I have been able to copy the raw data from an otherwise inaccessible USB drive into a monolithic file of about 250MB. Somewhere in that blob of bytes are about 40 Word documents.
我已经能够将原始数据从其他无法访问的USB驱动器复制到大约250MB的单片文件中。在那个blob字节中的某个地方大约有40个Word文档。
-
Where do I find documentation about the internal structure of Word documents such that I can parse the byte-stream, recognise where a Word doc starts and finishes and extract a copy?
我在哪里可以找到有关Word文档内部结构的文档,以便我可以解析字节流,识别Word文档的起始位置并完成并提取副本?
-
Are there any libraries in any programming language specific to this task?
是否有任何特定于此任务的编程语言的库?
-
Can anyone suggest an already existing software solution to this issue?
任何人都可以建议已经存在的软件解决方案吗?
2 个解决方案
#1
5
Two approaches:
You can mount files as volumes in linux. Provided your binary blob isn't too corrupted, you'll probably be able to break down the filesystem to find out where you files are located. Is (was) it a FAT partition or NTFS?
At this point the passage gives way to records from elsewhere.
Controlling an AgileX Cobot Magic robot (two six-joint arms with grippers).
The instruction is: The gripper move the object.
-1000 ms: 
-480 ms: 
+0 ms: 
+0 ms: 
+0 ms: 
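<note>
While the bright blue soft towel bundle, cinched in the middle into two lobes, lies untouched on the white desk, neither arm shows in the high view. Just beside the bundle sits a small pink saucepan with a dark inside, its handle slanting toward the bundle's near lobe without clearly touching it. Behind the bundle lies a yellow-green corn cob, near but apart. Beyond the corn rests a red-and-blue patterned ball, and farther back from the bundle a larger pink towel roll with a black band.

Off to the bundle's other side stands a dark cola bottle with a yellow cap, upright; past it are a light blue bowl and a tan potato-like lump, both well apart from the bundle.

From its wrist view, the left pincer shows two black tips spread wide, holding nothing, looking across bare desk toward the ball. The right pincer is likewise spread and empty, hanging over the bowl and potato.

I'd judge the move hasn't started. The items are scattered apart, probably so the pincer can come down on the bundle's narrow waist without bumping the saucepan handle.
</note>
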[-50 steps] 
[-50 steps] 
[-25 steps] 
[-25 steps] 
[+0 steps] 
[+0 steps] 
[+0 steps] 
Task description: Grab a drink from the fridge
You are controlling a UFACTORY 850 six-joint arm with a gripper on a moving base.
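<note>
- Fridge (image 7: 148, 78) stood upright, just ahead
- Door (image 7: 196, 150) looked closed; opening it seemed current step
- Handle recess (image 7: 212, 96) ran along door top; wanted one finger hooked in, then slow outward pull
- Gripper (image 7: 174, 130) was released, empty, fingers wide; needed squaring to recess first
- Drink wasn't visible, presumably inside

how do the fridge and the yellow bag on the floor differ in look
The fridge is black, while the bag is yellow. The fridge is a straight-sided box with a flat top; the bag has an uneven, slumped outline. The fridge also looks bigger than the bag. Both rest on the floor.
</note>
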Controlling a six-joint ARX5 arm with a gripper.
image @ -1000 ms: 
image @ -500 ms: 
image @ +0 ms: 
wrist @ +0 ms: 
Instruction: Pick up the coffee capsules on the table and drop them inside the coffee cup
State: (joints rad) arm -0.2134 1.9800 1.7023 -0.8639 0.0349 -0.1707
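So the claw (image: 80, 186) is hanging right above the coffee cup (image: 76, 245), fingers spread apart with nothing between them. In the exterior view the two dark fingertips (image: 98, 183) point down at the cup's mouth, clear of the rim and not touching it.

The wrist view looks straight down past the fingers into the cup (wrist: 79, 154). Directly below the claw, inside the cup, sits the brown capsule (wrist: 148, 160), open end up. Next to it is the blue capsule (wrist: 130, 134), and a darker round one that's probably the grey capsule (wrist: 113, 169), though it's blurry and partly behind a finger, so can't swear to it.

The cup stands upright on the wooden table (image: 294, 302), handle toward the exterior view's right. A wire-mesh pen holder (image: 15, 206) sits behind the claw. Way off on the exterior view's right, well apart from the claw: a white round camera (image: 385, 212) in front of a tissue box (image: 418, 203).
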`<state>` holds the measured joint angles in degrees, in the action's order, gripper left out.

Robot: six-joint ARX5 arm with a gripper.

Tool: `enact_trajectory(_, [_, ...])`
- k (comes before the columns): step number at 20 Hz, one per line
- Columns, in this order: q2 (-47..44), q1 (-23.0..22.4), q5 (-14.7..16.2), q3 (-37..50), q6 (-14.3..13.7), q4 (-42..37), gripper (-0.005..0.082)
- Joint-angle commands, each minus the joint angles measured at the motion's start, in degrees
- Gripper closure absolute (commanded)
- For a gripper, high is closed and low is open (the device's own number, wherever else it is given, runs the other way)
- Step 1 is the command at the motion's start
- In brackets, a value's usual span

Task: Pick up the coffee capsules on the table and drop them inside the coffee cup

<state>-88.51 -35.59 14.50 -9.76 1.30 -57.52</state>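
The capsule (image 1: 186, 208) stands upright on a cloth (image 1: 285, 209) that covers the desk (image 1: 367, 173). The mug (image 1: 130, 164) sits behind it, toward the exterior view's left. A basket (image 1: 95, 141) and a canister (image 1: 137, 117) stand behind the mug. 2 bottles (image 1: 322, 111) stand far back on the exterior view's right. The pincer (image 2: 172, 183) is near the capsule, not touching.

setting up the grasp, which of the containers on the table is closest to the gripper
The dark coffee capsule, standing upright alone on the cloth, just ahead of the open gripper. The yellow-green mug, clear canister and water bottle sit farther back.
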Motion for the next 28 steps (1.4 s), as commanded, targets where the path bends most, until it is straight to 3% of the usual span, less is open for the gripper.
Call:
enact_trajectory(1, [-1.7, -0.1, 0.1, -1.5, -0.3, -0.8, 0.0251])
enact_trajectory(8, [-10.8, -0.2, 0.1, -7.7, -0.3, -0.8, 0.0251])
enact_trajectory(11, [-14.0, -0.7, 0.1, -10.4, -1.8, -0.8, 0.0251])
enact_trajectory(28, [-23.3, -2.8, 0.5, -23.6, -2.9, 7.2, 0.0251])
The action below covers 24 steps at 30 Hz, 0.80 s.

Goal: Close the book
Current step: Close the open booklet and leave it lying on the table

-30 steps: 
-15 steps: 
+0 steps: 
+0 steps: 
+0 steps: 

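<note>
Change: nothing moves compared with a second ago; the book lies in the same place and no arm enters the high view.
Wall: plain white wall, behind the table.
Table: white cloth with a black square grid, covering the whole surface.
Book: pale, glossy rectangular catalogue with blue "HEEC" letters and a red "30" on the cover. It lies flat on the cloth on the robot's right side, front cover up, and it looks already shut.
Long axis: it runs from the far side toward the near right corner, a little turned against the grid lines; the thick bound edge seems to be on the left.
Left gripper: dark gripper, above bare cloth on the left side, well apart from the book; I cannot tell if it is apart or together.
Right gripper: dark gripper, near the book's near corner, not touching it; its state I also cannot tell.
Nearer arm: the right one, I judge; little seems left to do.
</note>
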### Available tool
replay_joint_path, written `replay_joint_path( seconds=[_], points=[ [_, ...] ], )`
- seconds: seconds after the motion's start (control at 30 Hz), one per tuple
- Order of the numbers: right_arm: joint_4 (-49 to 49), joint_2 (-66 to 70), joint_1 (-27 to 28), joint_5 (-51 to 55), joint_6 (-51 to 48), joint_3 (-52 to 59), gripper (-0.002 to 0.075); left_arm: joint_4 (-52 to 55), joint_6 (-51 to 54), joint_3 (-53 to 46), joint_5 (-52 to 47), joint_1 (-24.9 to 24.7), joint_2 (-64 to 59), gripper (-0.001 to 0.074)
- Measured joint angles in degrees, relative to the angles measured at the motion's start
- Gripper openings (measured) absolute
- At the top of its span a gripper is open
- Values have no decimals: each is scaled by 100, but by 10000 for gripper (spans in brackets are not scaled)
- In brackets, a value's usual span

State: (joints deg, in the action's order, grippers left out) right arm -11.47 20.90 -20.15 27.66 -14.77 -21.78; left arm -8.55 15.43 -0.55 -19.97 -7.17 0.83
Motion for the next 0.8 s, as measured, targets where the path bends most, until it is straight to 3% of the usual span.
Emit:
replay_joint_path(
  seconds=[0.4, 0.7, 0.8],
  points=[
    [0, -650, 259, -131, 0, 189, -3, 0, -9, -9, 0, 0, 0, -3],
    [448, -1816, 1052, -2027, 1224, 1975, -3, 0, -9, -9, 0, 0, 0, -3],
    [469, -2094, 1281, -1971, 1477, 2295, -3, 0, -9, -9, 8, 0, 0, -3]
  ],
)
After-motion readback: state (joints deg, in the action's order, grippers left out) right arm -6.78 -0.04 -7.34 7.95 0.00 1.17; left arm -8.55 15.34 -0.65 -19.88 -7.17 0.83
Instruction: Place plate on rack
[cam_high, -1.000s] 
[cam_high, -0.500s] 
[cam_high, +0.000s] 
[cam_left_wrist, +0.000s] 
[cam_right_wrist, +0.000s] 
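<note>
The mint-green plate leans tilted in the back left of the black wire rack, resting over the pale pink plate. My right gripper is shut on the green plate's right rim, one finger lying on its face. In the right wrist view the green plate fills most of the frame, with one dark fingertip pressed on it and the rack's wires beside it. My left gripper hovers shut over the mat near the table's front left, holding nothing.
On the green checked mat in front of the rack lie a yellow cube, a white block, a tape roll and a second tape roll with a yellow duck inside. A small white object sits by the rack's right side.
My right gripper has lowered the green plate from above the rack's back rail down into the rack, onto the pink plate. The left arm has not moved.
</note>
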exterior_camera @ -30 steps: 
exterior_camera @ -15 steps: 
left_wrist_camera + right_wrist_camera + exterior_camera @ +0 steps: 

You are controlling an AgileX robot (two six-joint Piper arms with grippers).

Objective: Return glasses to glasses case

您可以在linux中将文件挂载为卷。如果您的二进制blob没有太多损坏,您可能能够分解文件系统以找出文件所在的位置。它是FAT分区还是NTFS?
If that doesn't work, I'd look for this string of bytes:
如果这不起作用,我会寻找这个字节串:
D0 CF 11 E0 A1 B1 1A E1
These are the "magic bytes" of office document file signatures. They might occur randomly in other data, but it's a start. You're going to run into MAJOR issues if the files are fragmented.
这些是office文档文件签名的“神奇字节”。它们可能在其他数据中随机出现,但它是一个开始。如果文件碎片化,您将遇到MAJOR问题。
Also, try to recreate pieces of the document(s) in Word as is, save it to a file and extract chunks to search for in the blob (using grep binary or whatever). Provided you have info from all parts of the file you should be able to decode WHERE in the blob they are. Piecing it back into a working DOC binary seems far fetched, but recovering the rest of the text shouldn't be impossible.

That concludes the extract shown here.